Support Questions

Find answers, ask questions, and share your expertise
Announcements
Celebrating as our community reaches 100,000 members! Thank you!

Execute python script with NiFi?

avatar
Explorer

I have a NiFi cluster (1.1.2) and I ran into a problem with a python processor.

I am building a pipeline that converts .avro files to another (scientific) data format. I need to convert these .avro files one by one with a python script and save the output of my python script in some directory.
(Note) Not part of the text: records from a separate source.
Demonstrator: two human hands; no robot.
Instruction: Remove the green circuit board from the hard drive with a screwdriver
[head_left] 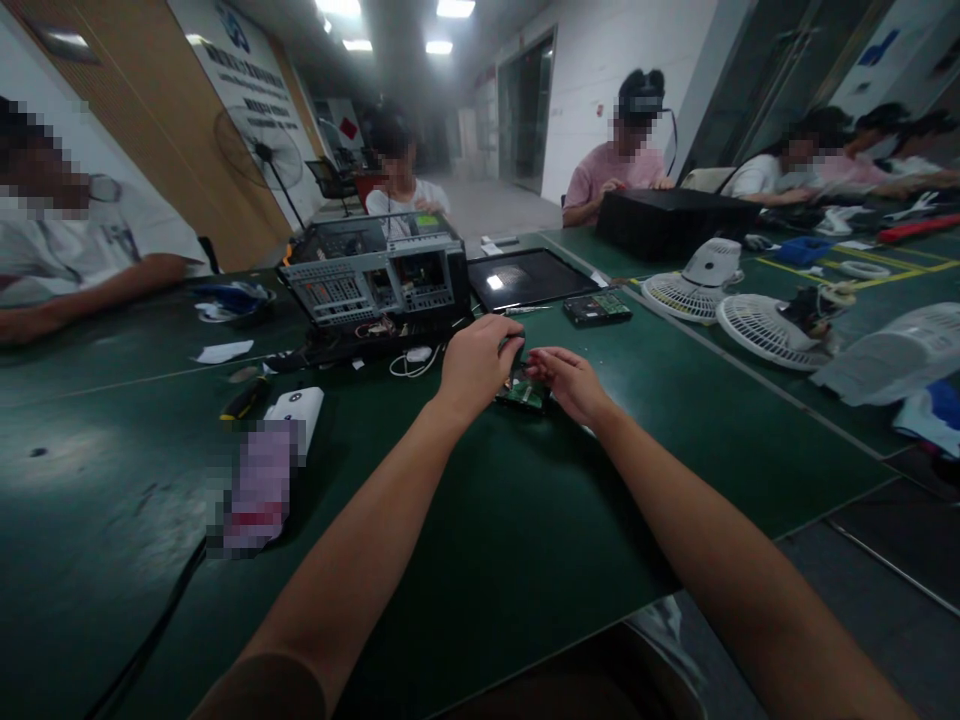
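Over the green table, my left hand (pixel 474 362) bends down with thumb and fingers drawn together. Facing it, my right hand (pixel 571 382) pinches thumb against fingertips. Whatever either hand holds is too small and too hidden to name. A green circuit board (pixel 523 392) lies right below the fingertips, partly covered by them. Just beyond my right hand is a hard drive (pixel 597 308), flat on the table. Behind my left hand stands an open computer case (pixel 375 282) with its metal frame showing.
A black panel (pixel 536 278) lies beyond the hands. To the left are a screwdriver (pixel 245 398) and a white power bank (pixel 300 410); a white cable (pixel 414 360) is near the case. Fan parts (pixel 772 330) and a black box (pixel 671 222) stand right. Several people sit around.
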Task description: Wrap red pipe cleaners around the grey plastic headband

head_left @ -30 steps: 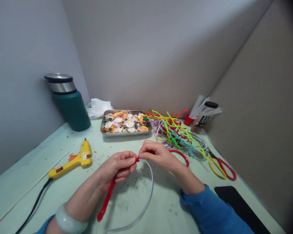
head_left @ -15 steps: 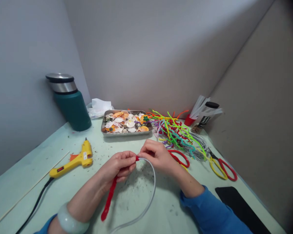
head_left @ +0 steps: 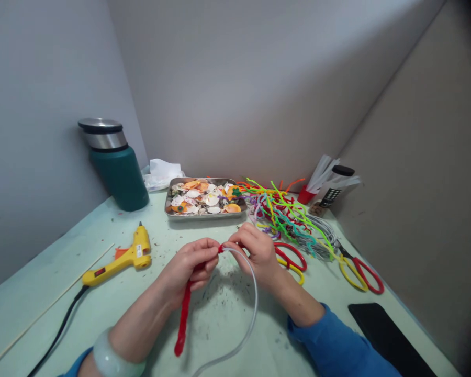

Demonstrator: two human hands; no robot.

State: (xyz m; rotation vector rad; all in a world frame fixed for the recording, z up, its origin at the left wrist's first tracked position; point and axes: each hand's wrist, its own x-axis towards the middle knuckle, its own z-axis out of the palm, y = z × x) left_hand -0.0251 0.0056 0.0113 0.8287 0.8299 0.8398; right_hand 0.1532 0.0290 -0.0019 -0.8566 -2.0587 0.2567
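Note:
My left hand (head_left: 198,262) is closed in a pinch around a red fuzzy pipe cleaner piece (head_left: 183,317). One end of it hangs below my palm, and a bit of red shows at the fingertips. From that red tip a pale grey wire (head_left: 255,298) runs right and bends down in a wide loop toward the bottom edge. My right hand (head_left: 255,251) is closed on the wire right beside the red tip, thumb and fingers nearly meeting my left fingertips. Fingers partly hide the join between wire and red piece.
A yellow glue gun (head_left: 121,262) and a thin stick (head_left: 51,309) lie left. Behind stand a green bottle (head_left: 120,178) and a tray (head_left: 206,217) of shells. To the right are pipe cleaners (head_left: 290,209), scissors (head_left: 363,275), a jar (head_left: 332,191) and a black flat object (head_left: 388,335).
The red piece's hanging end has swung right and hangs more upright. The wire loop has shifted right. My right hand has turned slightly, its fingers still at the join.

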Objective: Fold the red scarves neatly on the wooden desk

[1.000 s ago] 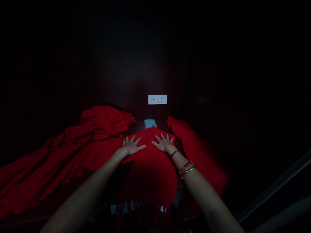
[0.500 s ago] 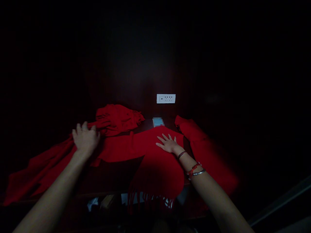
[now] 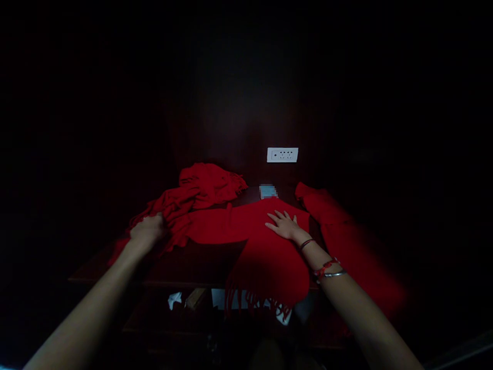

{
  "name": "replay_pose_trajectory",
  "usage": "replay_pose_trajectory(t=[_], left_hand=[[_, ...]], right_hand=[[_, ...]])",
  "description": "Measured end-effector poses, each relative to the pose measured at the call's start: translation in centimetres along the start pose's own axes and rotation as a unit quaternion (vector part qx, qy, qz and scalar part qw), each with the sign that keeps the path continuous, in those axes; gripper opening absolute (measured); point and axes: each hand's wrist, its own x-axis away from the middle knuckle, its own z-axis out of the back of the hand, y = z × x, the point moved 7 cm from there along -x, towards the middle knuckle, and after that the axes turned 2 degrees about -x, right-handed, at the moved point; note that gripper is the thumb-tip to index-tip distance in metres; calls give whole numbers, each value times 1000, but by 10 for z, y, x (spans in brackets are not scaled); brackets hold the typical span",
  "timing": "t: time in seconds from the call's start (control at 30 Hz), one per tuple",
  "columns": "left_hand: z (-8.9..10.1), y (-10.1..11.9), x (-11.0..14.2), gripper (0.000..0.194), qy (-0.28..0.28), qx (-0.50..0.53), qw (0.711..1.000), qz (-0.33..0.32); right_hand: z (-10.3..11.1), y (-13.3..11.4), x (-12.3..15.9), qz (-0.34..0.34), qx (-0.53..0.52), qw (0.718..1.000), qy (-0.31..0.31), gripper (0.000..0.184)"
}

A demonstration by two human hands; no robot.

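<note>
A red fringed scarf lies across a dark table, one end bent toward me with its tassels hanging over the front edge. My right hand rests flat on it near the bend, fingers spread. At the scarf's left, my left hand is closed on bunched red cloth of the scarf; its fingertips are partly hidden and slightly blurred. Behind it sits a crumpled heap of red fringed cloth; where heap and scarf part is hard to tell. Another folded red cloth lies to the right.
A pale blue pixelated item lies behind the scarf. On the dark wall is a white power socket. Beneath the table edge are a crumpled white paper and a brown box-like object. The surroundings are very dark.
My left hand has gone from spread to closed, and the cloth at the left has been drawn in and bunched. The right hand stays flat on the scarf. The view has shifted left.
</note>
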Motion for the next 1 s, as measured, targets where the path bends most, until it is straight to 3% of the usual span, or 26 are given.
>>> replay_pose_trajectory(t=[0.13, 0.23, 0.33, 0.43, 0.57, 0.63, 0.7, 0.77, 0.83, 0.9, 1.0], left_hand=[[39, 43, 25, 41, 62, -14, 997, -35], [58, 78, 38, 47, 114, 2, 991, -73], [60, 121, 45, 50, 120, 35, 983, -134], [52, 164, 50, 59, 101, 93, 973, -187], [43, 214, 53, 78, 66, 243, 935, -249], [43, 235, 54, 79, 42, 342, 897, -277], [47, 252, 54, 78, 32, 439, 847, -300], [54, 271, 56, 81, 26, 527, 786, -323], [59, 293, 62, 86, -1, 603, 718, -347], [62, 318, 75, 90, -62, 663, 653, -362], [67, 352, 106, 90, -180, 712, 553, -394]], right_hand=[[16, -23, 6, 81, -17, 994, 76, 57], [25, -48, 12, 179, -146, 968, 94, 58], [21, -63, 13, 206, -339, 918, 31, 58], [17, -67, 11, 193, -499, 844, -31, 52], [27, -59, 12, 157, -614, 774, -15, 49], [40, -52, 13, 152, -662, 733, 34, 48], [56, -43, 15, 153, -714, 676, 100, 46], [70, -26, 17, 128, -755, 620, 171, 50], [83, -2, 21, 74, -767, 589, 244, 56], [99, 26, 32, 15, -738, 591, 326, 61], [123, 59, 55, -8, -667, 643, 378, 69]])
  1. I want my avro files to be routed one by one to a python processor in the cluster
  2. Now I need to execute a python script on this file. The output of my python script is another file.
  3. I want to store the newly converted files in HDFS

My Questions:

  1. How can I execute a python script?
  2. The python script currently expects a file that it can read - what do I need to change so that it can access the binary input data from the flow file? The python script has dependencies to numpy, avro and some other libraries to be able to convert the files from avro to my output format - just in case that matters.
  3. How does my python script tell NiFi if the conversion succeeded or not?
  4. The python script creates the output file in a local folder on the machine that runs the script. After the python script finished, I need to read out the file in its entirety and save it to HDFS. How can I do this? I am thinking of returning the newly created file path as the output of the python processor and then use the GetFile processor to read that file and save it into HDFS?

Thanks in advance!

1 ACCEPTED SOLUTION

avatar
Master Guru

1) You can execute a Python script (assuming you have Python installed locally) with ExecuteProcess or ExecuteStreamCommand. The former does not accept incoming connections, so your script would have to locate and use the Avro files on its own. The latter does accept incoming connections, so you can use ListFile -> FetchFile to get the Avro files into NiFi, then route those to ExecuteStreamCommand, where the contents will be available via STDIN to your script.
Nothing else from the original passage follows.